ABOUT THIS EXERCISE
Could you report every line of the listing below that holds the word "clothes"?

DATA TO USE

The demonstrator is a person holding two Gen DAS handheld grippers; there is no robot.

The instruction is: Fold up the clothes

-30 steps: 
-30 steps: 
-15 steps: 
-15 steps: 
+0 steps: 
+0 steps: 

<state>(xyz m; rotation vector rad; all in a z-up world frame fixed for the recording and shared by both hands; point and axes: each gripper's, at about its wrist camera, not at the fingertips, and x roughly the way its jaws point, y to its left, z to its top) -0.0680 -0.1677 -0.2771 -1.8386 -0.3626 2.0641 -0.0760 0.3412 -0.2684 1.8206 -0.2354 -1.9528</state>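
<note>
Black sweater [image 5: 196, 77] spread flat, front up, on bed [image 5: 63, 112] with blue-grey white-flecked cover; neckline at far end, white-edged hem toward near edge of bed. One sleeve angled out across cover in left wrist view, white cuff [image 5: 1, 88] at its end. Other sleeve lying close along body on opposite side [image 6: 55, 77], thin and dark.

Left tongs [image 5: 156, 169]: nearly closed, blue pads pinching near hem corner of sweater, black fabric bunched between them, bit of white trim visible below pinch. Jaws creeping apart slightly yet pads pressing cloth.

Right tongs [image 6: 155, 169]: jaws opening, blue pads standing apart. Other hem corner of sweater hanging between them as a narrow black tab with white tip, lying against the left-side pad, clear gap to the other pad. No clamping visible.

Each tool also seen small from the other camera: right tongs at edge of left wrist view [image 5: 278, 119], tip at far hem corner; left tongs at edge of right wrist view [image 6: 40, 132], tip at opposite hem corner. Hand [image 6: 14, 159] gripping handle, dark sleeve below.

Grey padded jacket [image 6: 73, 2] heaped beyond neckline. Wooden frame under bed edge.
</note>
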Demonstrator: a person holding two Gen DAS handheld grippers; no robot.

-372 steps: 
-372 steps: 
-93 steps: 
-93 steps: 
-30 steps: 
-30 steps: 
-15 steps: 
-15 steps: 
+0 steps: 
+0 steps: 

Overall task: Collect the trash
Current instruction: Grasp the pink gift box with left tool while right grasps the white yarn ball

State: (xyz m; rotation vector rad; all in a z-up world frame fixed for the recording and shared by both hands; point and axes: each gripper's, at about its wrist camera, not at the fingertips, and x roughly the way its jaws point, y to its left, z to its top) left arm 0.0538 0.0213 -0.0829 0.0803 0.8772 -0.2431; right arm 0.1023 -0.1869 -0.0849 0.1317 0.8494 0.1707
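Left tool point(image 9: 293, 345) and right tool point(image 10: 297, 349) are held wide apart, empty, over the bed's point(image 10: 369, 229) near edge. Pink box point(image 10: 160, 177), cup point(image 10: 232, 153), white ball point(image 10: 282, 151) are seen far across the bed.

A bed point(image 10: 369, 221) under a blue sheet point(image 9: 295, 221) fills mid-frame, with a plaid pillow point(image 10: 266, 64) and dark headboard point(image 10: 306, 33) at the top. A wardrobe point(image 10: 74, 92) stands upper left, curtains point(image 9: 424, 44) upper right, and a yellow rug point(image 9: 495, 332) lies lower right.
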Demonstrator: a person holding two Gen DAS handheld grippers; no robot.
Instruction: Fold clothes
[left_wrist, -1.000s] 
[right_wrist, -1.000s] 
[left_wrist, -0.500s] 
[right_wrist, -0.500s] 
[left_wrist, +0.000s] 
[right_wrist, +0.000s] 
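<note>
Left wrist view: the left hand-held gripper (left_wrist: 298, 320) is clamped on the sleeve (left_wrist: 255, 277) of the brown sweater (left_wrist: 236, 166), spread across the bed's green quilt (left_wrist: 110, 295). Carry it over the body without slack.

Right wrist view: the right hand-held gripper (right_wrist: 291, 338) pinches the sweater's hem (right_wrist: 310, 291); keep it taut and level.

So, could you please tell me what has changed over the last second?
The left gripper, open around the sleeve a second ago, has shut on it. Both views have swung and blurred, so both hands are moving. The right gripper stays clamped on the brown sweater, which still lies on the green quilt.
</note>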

ANSWER BOX
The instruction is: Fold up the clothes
Instruction: Fold clothes

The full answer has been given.